I had a van busted into they took 2 saws but left thankfully all my climbing and rigging gear...if only I could get my hands on them.. 

Like it's already been said the most likely people to steal from you are ex or even current employes..


----------



## tam (Jan 29, 2006)

man thieves really suck ass.
but if was gonna steal a saw, i'd stay well clear of a sh!tty stihl. 


mind you, you can't go wrong with their climbing saws..


----------



## wradman (Feb 18, 2006)

*theft*

i know how pissed off you guys are i lost a $3500 red-d-arc /honda welder, i'm pretty sure one of my ex-employees had something to do with it ,just fires me right up when you know but you can't prove it and he won't admit it just like to lay a lickin on him just to make myself feel better, i'm sure the next thief i catch will get the wrath of everything.


----------



## clearance (Feb 18, 2006)

Stealing chainsaws is very bad, you have a saw in your hands more than your woman so you get attached.

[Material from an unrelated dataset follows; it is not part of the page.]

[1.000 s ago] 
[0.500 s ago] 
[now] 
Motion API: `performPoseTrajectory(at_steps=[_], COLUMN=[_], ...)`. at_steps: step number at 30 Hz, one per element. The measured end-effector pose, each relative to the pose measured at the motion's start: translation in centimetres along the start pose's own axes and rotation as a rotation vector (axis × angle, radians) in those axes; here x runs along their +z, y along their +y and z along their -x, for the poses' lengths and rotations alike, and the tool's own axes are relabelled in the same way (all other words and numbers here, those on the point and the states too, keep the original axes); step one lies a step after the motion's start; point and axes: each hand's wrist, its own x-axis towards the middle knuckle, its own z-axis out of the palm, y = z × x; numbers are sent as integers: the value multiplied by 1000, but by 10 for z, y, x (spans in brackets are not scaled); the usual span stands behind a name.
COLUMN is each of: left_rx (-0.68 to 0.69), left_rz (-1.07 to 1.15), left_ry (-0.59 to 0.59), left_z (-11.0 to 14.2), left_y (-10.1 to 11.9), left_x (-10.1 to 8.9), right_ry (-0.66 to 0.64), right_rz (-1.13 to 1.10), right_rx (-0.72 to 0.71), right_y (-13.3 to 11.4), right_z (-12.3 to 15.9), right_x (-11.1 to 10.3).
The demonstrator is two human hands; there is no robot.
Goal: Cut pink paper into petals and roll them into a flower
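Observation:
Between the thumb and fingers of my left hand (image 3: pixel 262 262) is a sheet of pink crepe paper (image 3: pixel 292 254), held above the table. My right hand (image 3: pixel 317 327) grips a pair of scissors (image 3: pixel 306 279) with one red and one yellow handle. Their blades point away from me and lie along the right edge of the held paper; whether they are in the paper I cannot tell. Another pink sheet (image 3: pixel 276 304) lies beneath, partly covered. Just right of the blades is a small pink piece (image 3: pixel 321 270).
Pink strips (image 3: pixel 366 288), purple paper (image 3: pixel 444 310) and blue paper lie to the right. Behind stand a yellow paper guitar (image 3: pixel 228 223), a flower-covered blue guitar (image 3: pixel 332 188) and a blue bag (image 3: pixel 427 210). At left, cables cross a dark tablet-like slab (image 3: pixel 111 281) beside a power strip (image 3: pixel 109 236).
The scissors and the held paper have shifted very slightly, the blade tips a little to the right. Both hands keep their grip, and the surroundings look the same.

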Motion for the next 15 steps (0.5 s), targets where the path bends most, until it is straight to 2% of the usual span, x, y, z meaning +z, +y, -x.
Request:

Here in B.C. I had an experience with the police regarding a stolen chainsaw, I was broke and pawned my 266xp, a couple of weeks after I got it back the police came over, a detective and a younger woman in a unmarked car wearing street clothes. The guy asked me if I owned a Husky chainsaw and wanted to see it. He read the serial# to the woman and she said "thats it". The guy asked me where I got it, I told him I bought it from my old boss and that it was mine, whats the problem.... the woman touched my shoulder and asked the guy if she should read me my rights. I was like wtf, the guy had another look at the file in his briefcase and asked me if I knew what a 394 looked like. He explained to me that a 394 had been stolen during a residential break and enter with the same serial# as my saw. They run serial# from the records they get from pawnshops, right number, wrong saw.Then he gave the woman a dirty look, apologized to me and they left. At least they were doing something, the woman must have been scanning lists and got all hot when she saw the number but failed to check the model. Sometimes in the newspaper there is a reward offered for information leading to the return of stolen things, drug addicts will often rat out thier "friends" for dope money. People sometimes find thier stuff at flea markets here as well. Good luck.


----------



## cushdog (Feb 18, 2006)

2 husky 395's and 2 365's. someday i will find them....someday they will meet me. i will break every bone in my hands destroying them the way they ruined my day. you do not mess with a mans livelyhood or his tools. it is a direct shot at his family. no tolerance.
deep breath.....woooosaaaa


----------



## Yellowdog (Feb 19, 2006)

Koa Man said:


> I would give him a fake place and fill up the locked room with wasps. That will teach him.



Creative


----------



## tam (Feb 25, 2006)

i like the posts on this topic. i'm lucky not to have anything nicked so far.


i also like this wee picture:greenchainsaw:


----------